Sum. theol., Ia, q. 20, a. 1

« L’amour porte sur le bien dans ce qu’il a de commun, qu’on le possède ou qu’on ne le possède pas. C’est pourquoi l’amour est naturellement le premier acte de la volonté et de l’appétit. Pour cette raison, tous les autres mouvements d’appétit présupposent l’amour comme leur racine première. Nul en effet ne désire quelque chose si ce n’est parce que c’est un bien qu’il aime ; et nul ne se réjouit sinon du bien aimé. » Certaines passions (comme la tristesse) comportent une imperfection, mais « d’autres ne désignent aucune imperfection, comme l’amour et la joie. Ainsi, dans les passions il n’y a rien qui convienne à Dieu pour tout ce qu’il y a en elles de matériel [comme rougir de honte, ou pleurer de tristesse]. Et celles qui emportent une imperfection ne peuvent convenir à Dieu dans ce qui les définit [formaliter], à moins de les entendre de manière métaphorique, en raison de la similitude de l’effet. En revanche, celles qui n’emportent aucune imperfection, on les dit proprement de Dieu, comme l’amour et la joie, mais à condition de retirer ce qu’il y a de passivité en elles [= Dieu “n’éprouve” pas de joie] ».
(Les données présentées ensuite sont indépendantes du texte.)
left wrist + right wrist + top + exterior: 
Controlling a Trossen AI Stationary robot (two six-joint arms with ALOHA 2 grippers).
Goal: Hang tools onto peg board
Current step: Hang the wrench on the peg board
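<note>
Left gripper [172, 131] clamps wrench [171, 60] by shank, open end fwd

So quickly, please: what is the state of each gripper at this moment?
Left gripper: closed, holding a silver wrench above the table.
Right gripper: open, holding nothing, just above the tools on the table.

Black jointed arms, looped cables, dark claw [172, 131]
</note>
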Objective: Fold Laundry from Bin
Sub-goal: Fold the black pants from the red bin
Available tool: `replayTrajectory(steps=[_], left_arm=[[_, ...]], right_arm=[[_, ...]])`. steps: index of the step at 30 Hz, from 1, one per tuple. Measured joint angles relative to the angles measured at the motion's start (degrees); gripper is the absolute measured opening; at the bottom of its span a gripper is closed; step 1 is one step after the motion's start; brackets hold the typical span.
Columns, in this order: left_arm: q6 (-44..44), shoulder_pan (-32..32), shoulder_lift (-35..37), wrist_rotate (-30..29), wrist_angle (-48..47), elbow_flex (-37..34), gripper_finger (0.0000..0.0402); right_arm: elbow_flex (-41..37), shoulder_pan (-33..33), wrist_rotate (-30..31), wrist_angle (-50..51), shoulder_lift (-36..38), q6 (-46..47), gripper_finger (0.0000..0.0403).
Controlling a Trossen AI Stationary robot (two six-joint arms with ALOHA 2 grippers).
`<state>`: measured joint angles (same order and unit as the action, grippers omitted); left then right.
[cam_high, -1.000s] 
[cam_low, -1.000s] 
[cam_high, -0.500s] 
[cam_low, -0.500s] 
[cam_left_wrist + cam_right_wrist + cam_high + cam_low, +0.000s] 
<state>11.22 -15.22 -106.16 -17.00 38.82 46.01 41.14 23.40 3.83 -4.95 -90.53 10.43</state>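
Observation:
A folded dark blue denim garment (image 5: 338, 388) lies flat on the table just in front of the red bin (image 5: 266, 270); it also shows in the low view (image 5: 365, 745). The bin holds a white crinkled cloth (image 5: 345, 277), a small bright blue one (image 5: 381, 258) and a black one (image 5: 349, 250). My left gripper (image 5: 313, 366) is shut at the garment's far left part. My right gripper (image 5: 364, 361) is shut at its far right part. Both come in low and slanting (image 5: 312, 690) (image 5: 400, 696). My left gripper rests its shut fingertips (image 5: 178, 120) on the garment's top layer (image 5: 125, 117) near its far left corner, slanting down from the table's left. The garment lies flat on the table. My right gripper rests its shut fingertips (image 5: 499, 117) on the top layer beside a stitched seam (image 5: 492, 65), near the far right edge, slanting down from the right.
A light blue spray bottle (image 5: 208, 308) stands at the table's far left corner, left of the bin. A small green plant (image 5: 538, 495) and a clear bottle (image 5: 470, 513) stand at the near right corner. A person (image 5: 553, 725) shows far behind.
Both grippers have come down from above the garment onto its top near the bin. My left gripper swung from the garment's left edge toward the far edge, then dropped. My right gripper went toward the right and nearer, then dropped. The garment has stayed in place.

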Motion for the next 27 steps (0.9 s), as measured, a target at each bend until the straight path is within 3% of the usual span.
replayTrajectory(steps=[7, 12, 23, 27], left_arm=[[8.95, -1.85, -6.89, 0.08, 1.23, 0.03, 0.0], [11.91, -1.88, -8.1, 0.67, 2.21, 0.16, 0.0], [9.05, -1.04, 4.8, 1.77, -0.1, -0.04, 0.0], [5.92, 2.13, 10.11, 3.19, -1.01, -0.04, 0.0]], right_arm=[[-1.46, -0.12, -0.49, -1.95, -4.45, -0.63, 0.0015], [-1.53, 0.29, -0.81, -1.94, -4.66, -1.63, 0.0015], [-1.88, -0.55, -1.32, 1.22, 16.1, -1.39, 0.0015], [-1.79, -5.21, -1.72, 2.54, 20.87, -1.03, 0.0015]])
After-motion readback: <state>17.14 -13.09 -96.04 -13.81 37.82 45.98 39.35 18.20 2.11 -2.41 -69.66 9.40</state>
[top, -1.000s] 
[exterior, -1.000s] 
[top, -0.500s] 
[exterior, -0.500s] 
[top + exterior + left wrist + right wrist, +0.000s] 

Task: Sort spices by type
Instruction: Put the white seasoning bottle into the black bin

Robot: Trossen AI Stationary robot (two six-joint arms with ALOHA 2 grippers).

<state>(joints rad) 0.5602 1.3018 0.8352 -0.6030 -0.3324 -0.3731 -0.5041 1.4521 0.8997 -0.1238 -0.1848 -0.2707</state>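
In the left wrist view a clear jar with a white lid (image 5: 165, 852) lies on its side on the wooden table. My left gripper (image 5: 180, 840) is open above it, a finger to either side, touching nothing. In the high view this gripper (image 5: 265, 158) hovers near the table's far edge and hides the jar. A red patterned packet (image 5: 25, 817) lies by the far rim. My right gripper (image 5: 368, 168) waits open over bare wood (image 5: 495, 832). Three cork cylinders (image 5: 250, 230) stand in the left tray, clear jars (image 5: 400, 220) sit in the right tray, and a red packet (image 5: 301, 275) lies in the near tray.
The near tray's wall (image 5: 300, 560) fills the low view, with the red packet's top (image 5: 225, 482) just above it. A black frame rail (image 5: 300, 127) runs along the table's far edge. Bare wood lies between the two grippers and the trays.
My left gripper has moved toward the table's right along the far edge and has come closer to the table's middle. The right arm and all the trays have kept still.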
Somme contre les Gentils, I, cap. 90

La joie et la délectation sont un apaisement de la volonté dans ce qu’elle veut. Ce que Dieu veut étant principalement lui-même, Dieu trouve au plus haut point en lui-même cet apaisement puisqu’il possède en lui tout ce qui le comble. Dès lors, lui-même par sa volonté se réjouit et se délecte au plus haut point. Il y a donc en Dieu à proprement parler une joie et une délectation. Cependant la joie et la délectation ne se confondent pas. Car la délectation provient de ce que le bien [aimé] est réellement conjoint, tandis que la joie ne demande pas une telle conjonction à l’aimé. L’apaisement de la volonté dans ce qui est voulu suffit à définir la joie. Par conséquent, à l’entendre au sens propre, la délectation concerne seulement un bien conjoint, tandis que la joie peut se prendre de ce qui est extérieur. Ceci montre que, au sens propre, Dieu se délecte en lui-même, et qu’il se réjouit en lui-même et dans les autres.

Somme contre les Gentils, I, cap. 91

L’amour et la joie, qui sont proprement en Dieu, sont les principes de toutes les autres affections que l’on attribue à Dieu [comme la colère, la bienveillance, la compassion, le repentir] : l’amour sur le mode d’un principe qui meut, et la joie sur le mode de la fin.

Sur Mt 25, 23

Quant tu trouves ta joie dans quelque chose, si cette chose est plus petite que ton cœur, alors la joie entre dans ton cœur. Mais Dieu est plus grand que le cœur. C’est pourquoi celui qui se réjouit de Dieu entre dans la joie [de Dieu].

Sur le Ps 50, 10

Ce qui reçoit la grâce a la charité, celui qui a la charité aime Dieu et il a Dieu lui-même, et celui qui possède ce qu’il aime se réjouit. Par conséquent, là où il y a la charité, là est la joie. D’où ce que dit Paul, en Rm 14 : le royaume de Dieu n’est pas nourriture et boisson, mais joie dans l’Esprit-Saint.

Somme contre les Gentils, IV, cap. 22

Puisque l’Esprit-Saint de Dieu nous constitue comme des amis, puisqu’il fait sa demeure en nous et nous fait demeurer en lui, il s’ensuit que par l’Esprit-Saint, nous possédons la joie qui vient de Dieu et la consolation contre toutes les oppositions et les combats du monde.